* **Problem description**:
Word for word, return the lines from the start of the entries below through the line that has "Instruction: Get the".

[Start of section]

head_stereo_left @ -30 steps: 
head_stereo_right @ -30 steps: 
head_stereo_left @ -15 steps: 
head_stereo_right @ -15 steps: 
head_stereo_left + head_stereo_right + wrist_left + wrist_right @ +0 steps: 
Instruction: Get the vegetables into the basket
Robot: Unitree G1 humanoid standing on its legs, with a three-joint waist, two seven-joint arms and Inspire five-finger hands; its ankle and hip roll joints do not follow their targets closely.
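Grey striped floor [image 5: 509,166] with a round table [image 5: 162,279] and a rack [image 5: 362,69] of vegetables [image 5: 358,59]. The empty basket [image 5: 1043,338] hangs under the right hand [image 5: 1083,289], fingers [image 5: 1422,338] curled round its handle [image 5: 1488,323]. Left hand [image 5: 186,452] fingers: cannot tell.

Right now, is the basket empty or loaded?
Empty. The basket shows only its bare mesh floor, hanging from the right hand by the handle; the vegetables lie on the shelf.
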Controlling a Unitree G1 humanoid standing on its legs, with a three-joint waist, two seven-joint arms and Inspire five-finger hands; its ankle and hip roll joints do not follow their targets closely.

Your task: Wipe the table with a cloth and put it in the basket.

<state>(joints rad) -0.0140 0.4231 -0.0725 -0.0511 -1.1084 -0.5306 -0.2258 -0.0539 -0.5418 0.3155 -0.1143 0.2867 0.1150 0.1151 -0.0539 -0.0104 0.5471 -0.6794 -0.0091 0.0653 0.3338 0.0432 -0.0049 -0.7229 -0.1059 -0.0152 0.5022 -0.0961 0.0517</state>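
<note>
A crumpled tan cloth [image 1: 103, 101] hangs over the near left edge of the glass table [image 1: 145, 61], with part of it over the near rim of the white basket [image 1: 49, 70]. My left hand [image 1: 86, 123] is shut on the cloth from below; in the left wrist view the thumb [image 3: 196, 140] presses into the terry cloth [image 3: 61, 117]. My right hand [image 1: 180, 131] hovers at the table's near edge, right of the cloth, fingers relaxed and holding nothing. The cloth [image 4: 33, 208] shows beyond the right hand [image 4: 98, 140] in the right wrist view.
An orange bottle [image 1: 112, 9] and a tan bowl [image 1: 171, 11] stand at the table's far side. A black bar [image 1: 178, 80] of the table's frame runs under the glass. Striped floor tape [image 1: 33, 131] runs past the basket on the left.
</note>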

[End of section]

* **Answer below**:
head_stereo_left @ -30 steps: 
head_stereo_right @ -30 steps: 
head_stereo_left @ -15 steps: 
head_stereo_right @ -15 steps: 
head_stereo_left + head_stereo_right + wrist_left + wrist_right @ +0 steps: 
Instruction: Get the vegetables into the basket

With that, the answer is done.